# Exercise details
Transcription, pictures excluded: write out the data below exactly.

# Data section
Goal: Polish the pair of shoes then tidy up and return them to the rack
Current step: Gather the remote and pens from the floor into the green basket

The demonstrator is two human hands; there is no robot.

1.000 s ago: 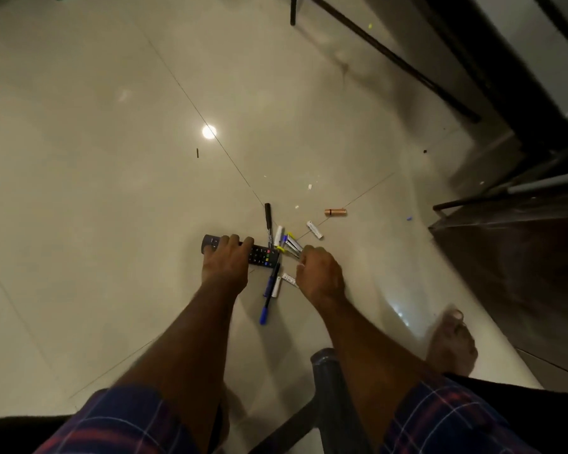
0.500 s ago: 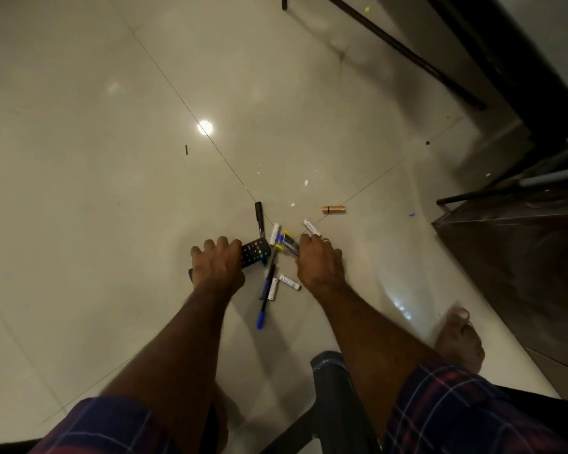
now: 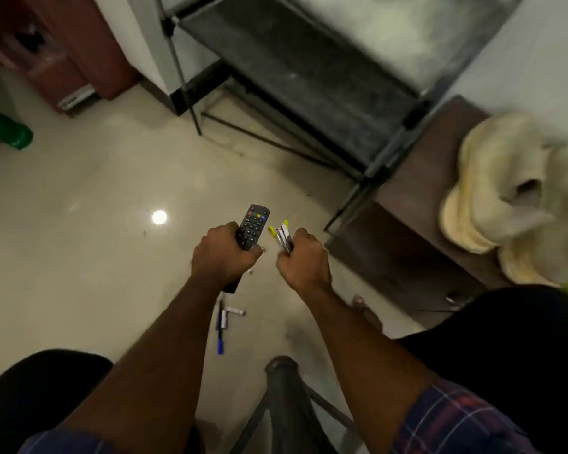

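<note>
The left hand [image 3: 225, 257] is wrapped around a black remote control [image 3: 251, 229], whose coloured buttons point away from the person, while the right hand [image 3: 304, 262] grips a small bundle of pens and markers [image 3: 282, 237], with a yellow cap showing at the top. Both are raised above the pale tiled floor [image 3: 79, 240]. Beneath the forearms more items lie loose on the tiles: a blue pen [image 3: 220, 344] and a small white stick-shaped item [image 3: 235, 311] just beside it. Ahead stands a dark metal rack [image 3: 295, 70] with bare shelves, and to the right of it a low brown bench [image 3: 404, 231] carries a heap of pale cloth [image 3: 499, 188]. No shoes can be made out anywhere in view, so the pair may be out of frame; the rack is the only part of the task that shows. The risks, as I judge them: the bundle is thin and held at its lower end, so one piece could slip out and roll across the smooth tiles; the pen underfoot could be stepped on, as a bare foot [image 3: 363, 306] stands near. The view is smeared by motion, and no brand, label or writing can be read on the remote or the pens.
</note>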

# Output
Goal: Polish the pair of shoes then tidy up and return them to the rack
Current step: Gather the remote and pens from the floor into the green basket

The demonstrator is two human hands; there is no robot.

1.000 s ago: 
0.500 s ago: 
now: 

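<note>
The left hand [image 3: 225, 257] is wrapped around a black remote control [image 3: 251, 229], whose coloured buttons point away from the person, while the right hand [image 3: 304, 262] grips a small bundle of pens and markers [image 3: 282, 237], with a yellow cap showing at the top. Both are raised above the pale tiled floor [image 3: 79, 240]. Beneath the forearms more items lie loose on the tiles: a blue pen [image 3: 220, 344] and a small white stick-shaped item [image 3: 235, 311] just beside it. Ahead stands a dark metal rack [image 3: 295, 70] with bare shelves, and to the right of it a low brown bench [image 3: 404, 231] carries a heap of pale cloth [image 3: 499, 188]. No shoes can be made out anywhere in view, so the pair may be out of frame; the rack is the only part of the task that shows. The risks, as I judge them: the bundle is thin and held at its lower end, so one piece could slip out and roll across the smooth tiles; the pen underfoot could be stepped on, as a bare foot [image 3: 363, 306] stands near. The view is smeared by motion, and no brand, label or writing can be read on the remote or the pens.
</note>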

There is nothing more to add to this answer.